Upaya ini dilakukan seiring meningkatnya intensitas hujan dalam beberapa hari terakhir yang berpotensi berlangsung lama.
Gubernur DKI Jakarta Pramono Anung menegaskan pentingnya pelaksanaan modifikasi cuaca tidak hanya dilakukan di wilayah udara Jakarta, tetapi juga diperluas ke kawasan penyangga.

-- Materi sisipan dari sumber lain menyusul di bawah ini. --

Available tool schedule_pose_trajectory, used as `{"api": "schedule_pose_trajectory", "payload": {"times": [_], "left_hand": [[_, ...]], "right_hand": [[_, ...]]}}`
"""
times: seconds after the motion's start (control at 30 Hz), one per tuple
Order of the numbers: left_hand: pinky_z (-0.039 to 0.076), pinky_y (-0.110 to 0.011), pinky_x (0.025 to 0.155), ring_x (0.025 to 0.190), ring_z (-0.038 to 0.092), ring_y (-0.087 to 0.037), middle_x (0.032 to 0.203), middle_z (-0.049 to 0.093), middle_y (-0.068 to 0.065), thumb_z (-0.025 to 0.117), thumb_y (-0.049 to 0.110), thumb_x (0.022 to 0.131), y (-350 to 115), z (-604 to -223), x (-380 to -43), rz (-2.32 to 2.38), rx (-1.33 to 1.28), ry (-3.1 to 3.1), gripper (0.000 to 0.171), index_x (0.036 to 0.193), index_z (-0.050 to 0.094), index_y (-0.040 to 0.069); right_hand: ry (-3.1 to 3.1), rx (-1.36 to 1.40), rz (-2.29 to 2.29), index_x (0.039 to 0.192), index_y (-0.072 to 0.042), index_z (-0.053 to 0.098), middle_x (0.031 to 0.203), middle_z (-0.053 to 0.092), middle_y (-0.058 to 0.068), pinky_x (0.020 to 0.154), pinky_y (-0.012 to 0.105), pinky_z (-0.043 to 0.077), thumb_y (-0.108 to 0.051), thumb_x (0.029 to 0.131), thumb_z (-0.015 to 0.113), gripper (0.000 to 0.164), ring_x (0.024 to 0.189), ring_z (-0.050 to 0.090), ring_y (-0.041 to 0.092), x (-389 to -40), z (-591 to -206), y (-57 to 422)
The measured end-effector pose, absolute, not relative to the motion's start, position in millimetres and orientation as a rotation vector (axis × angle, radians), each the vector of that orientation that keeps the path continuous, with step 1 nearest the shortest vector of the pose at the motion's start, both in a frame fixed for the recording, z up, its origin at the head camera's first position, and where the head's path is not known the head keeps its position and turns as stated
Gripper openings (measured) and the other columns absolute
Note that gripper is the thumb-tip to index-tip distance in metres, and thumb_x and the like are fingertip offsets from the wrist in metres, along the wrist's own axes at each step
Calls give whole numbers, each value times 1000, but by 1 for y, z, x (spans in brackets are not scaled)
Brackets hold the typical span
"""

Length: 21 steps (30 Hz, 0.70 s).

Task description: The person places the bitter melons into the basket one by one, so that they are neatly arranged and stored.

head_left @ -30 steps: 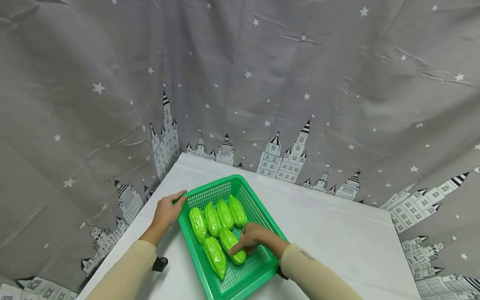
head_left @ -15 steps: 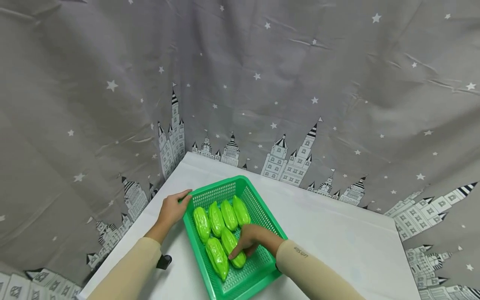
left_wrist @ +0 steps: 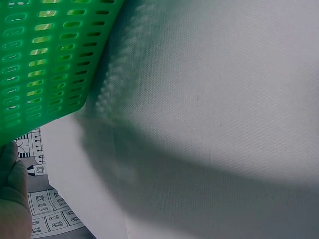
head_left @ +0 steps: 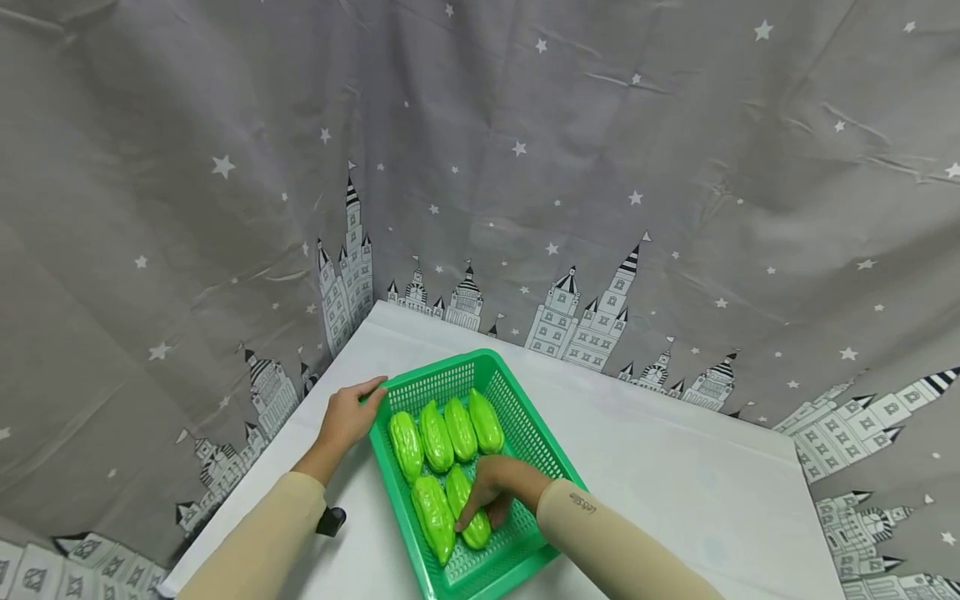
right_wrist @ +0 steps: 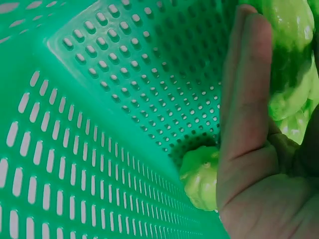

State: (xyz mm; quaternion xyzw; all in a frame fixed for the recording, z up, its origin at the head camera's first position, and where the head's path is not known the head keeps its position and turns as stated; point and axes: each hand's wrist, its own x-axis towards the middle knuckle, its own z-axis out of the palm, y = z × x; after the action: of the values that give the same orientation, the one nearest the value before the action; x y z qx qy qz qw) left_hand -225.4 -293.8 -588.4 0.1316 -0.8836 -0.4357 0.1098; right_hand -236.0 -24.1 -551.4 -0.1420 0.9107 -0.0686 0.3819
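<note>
A green plastic basket holds several glossy, ridged bitter melons. My left hand holds the basket's far left corner, and its fingers also show at the rim in the left wrist view. Inside the basket my right hand grips the near right bitter melon from above. Its thumb lies on the melon's left side; the other fingers are on the right side, partly hidden. To the left lies another bitter melon, close to the held one. A row of several bitter melons fills the far end.
The basket stands on a white-covered table. A grey curtain printed with stars and castles closes off the back and sides. A small black device sits at the left wrist. The basket's slotted wall rises beside the right hand.
My right hand and the bitter melon in it have shifted slightly toward the near end of the basket, away from the far row. My left hand stays at the corner.
</note>
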Motion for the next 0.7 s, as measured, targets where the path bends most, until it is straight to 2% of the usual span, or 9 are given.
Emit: {"api": "schedule_pose_trajectory", "payload": {"times": [0.2, 0.3, 0.37, 0.5, 0.6, 0.7], "left_hand": [[38, -59, 110, 133, 49, -42, 141, 56, -18, 56, 30, 105, -293, -588, -227, -1281, 405, -2607, 41, 142, 60, 13], [37, -59, 110, 133, 48, -43, 142, 55, -19, 56, 30, 105, -295, -588, -227, -1282, 398, -2614, 41, 142, 59, 12], [37, -59, 110, 134, 47, -43, 142, 55, -19, 55, 30, 105, -297, -588, -226, -1282, 390, -2617, 41, 142, 59, 12], [37, -60, 110, 134, 46, -44, 143, 53, -20, 55, 31, 106, -303, -589, -224, -1288, 383, -2620, 42, 143, 58, 12], [36, -61, 110, 135, 45, -45, 144, 53, -21, 55, 33, 106, -308, -590, -220, -1290, 399, -2616, 43, 144, 58, 12], [35, -62, 110, 135, 44, -46, 144, 52, -21, 54, 34, 106, -312, -592, -216, -1281, 407, -2619, 44, 144, 57, 12]], "right_hand": [[2318, -346, -322, 72, 5, 63, 68, 71, 16, 71, 40, 63, -49, 70, 91, 60, 66, 74, 26, -241, -533, -16], [2321, -396, -576, 73, 4, 69, 67, 71, 14, 68, 42, 63, -44, 74, 90, 53, 66, 73, 28, -256, -519, -8], [2310, -448, -828, 79, 4, 72, 71, 72, 13, 68, 41, 63, -38, 78, 89, 45, 71, 74, 30, -267, -509, 0], [2240, -549, -1310, 108, 2, 72, 98, 74, 12, 78, 37, 61, -30, 86, 84, 40, 95, 72, 31, -286, -493, 21], [2205, -580, -1586, 130, 0, 64, 125, 68, 13, 94, 36, 56, -23, 89, 80, 49, 117, 64, 28, -292, -487, 36], [2188, -585, -1812, 143, 1, 52, 143, 56, 16, 107, 35, 46, -11, 89, 79, 61, 132, 53, 28, -294, -484, 50]]}}
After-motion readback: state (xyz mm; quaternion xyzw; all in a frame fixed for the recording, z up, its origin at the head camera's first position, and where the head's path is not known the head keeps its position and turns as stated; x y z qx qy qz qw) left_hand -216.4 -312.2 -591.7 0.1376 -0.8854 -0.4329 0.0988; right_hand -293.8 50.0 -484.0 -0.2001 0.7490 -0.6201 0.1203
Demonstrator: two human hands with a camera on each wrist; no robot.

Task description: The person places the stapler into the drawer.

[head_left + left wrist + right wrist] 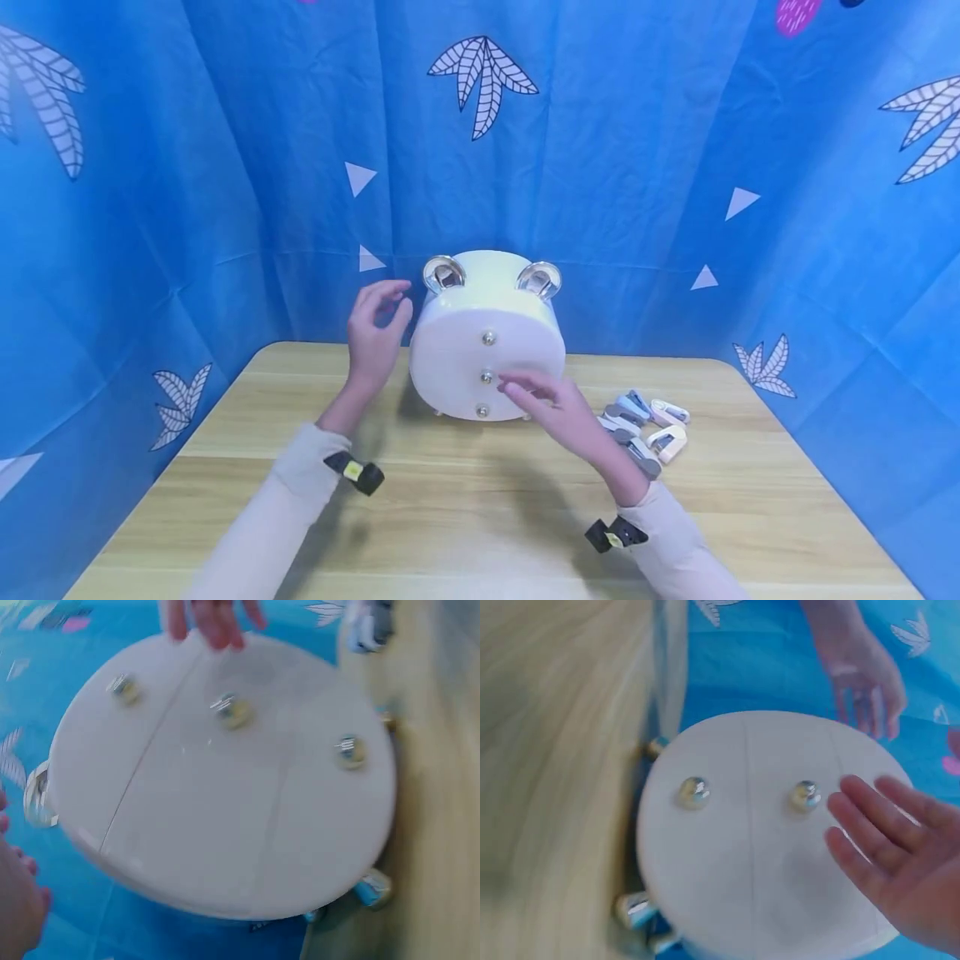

Menurutnya, hujan dengan intensitas tinggi yang terjadi di daerah sekitar turut berkontribusi terhadap peningkatan debit air yang mengalir ke Jakarta.
“Kami sudah meminta BMKG agar konsentrasi modifikasi cuaca tidak hanya di Jakarta. Wilayah penyangga seperti Tangerang, Bekasi, Bogor, dan Depok juga perlu dilakukan modifikasi cuaca,” ujar Pramono saat ditemui di Hotel Pullman, Jakarta Barat, Kamis (22/1).
Pramono menjelaskan, Pemprov DKI saat ini memfokuskan operasi modifikasi cuaca di wilayah Jakarta, sementara BMKG mengoordinasikan pelaksanaan OMC di luar wilayah administrasi Ibu Kota.
Langkah ini dinilai penting agar pengendalian curah hujan dapat dilakukan secara lebih menyeluruh dan terintegrasi.
Ia mengungkapkan bahwa pemantauan potensi hujan lebat dilakukan sejak pagi hari melalui koordinasi intensif dengan BMKG dan Pemerintah Pusat.